Can science save the northern white rhino?

Three plans to revive the functionally extinct species are taking shape.

The northern white rhino reproduces like most mammals: a male and a female have sex, the female gets pregnant, and about 18 months later, a new rhino calf is born.

But right now, there aren’t any male northern white rhinos — the last one, Sudan, died in 2018 — and just two females remain.

In the past, that would mean the species’ total extinction was just on the horizon.

Today, though, teams of researchers are exploring three different plans to revive the northern white rhino — and one involves a controversial technique that could also revolutionize human reproduction.

Northern White Rhino Embryos

The first plan for saving the northern white rhino is straightforward, science-wise: in vitro fertilization (IVF).

Prior to his death, Sudan lived at Ol Pejeta Conservancy, a protected wildlife area in Kenya, along with the only remaining females of his species, Najin and her daughter Fatu.

They hope to inseminate the potential mothers before 2022.

When Sudan and four other males were still alive, Ol Pejeta researchers collected samples of their sperm. They’ve since used some of that sperm to fertilize eggs they retrieved from Najin and Fatu in 2019.

This has resulted in five viable embryos.

Both Fatu and Najin have known reproductive issues that would prevent them from being able to carry a calf to term, so researchers plan to use female southern white rhinos — a close relative of the northern white rhino, with numbers in the ten thousands — as surrogates.

Their hope is to complete the insemination of the potential mothers before 2022.

However, no one knows for sure whether the pregnancy will take, as rhino reproduction is complicated. The first southern white rhino conceived through artificial insemination was only just born in July 2019, and no one has been able to produce one through IVF yet.

Hybrid Embryos

Southern white rhinos are also at the center of another plan to save their close relatives from extinction.

The procedure researchers developed to extract eggs from Fatu and Najin required the use of a risky anesthetic, so before subjecting the pair to it, they tested the technique on 12 southern white rhinos.

They then used sperm from northern white rhinos to fertilize some of the eggs they collected.

If any calves were born from those hybrid embryos, they’d be half northern white rhino and half southern, which would keep the former species somewhat alive.

Still, Fatu and Najin would be the last fully northern white rhinos, and their deaths would bring about the species’ permanent extinction — unless scientists go to Plan C, a very experimental (and sometimes controversial) technique called in vitro gametogenesis (IVG).

In Vitro Gametogenesis (IVG)

In addition to collecting sperm and eggs from the last northern white rhinos, researchers have also collected and frozen tissue samples from about a dozen members of the species.

In 2011, a group at Scripps Research Institute in California proved it was possible to create induced pluripotent stem cells (iPSC) from this rhino tissue. These cells can be prompted to grow into any type of specialized cell under the right conditions — including reproductive cells.

In theory, researchers could prompt northern white rhino cells to develop into sperm and eggs, fertilize the eggs with the sperm, and then implant the embryos into surrogates (like the southern white rhinos).

Researchers have actually used IVG like this to successfully impregnate mice.

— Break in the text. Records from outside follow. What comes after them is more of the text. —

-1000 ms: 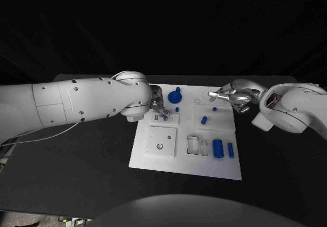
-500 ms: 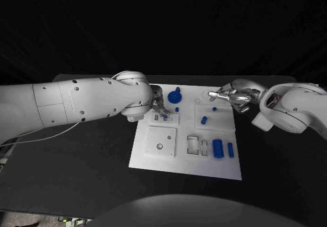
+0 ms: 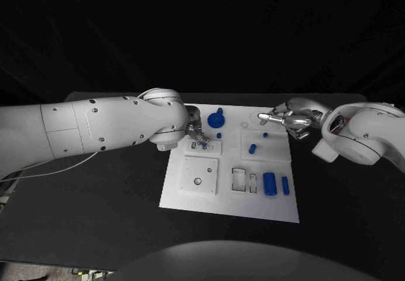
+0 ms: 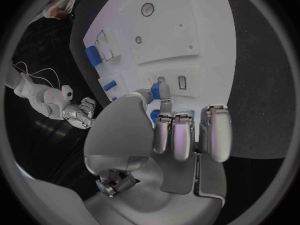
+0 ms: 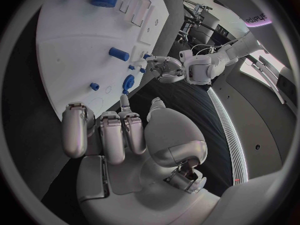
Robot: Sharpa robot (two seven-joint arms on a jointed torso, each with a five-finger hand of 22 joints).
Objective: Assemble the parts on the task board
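Pinching a small blue part (image 4: 160, 90), left hand (image 3: 196, 134) (over task board (image 3: 227, 202)).

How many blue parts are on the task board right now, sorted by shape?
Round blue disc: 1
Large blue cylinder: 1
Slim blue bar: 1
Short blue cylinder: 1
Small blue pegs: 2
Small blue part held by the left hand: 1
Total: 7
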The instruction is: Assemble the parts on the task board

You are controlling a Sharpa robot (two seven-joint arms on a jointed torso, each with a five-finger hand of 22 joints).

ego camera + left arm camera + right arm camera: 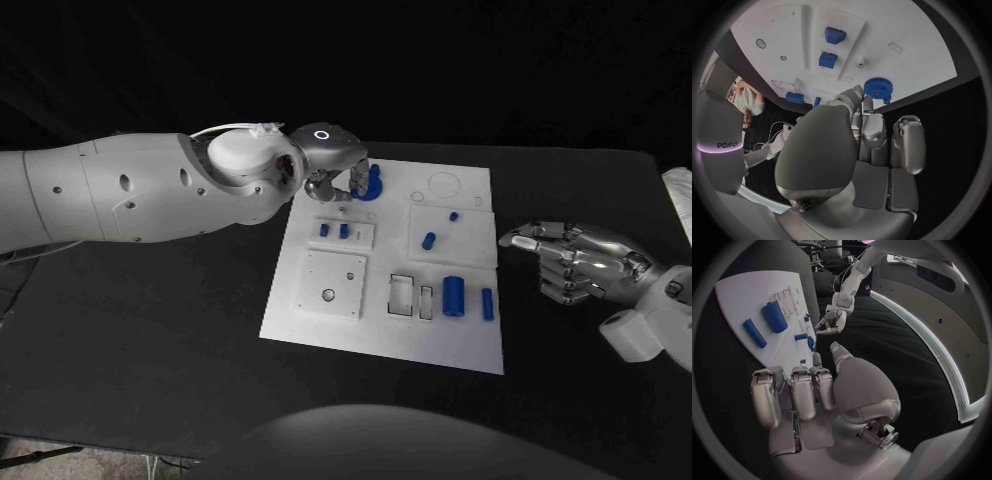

If it works in rhinos or other animals, it could bring whole species back from extinction (assuming you had enough tissue samples and a surrogate mother species).

If scientists can make it work in humans, it would completely change the parameters for reproduction. Single people could have babies related only to them, creating their own eggs and sperm, and same-sex couples could have tots that are related to them both (though two men would need to find a surrogate to carry the baby).

Again, IVG has only been shown in mice so far, so the use of such an experimental technique in rhinos would likely be years down the line (and humans even further).

However, it does offer hope that the northern white rhino species doesn’t have to die with Fatu and Najin, even after their last egg is gone.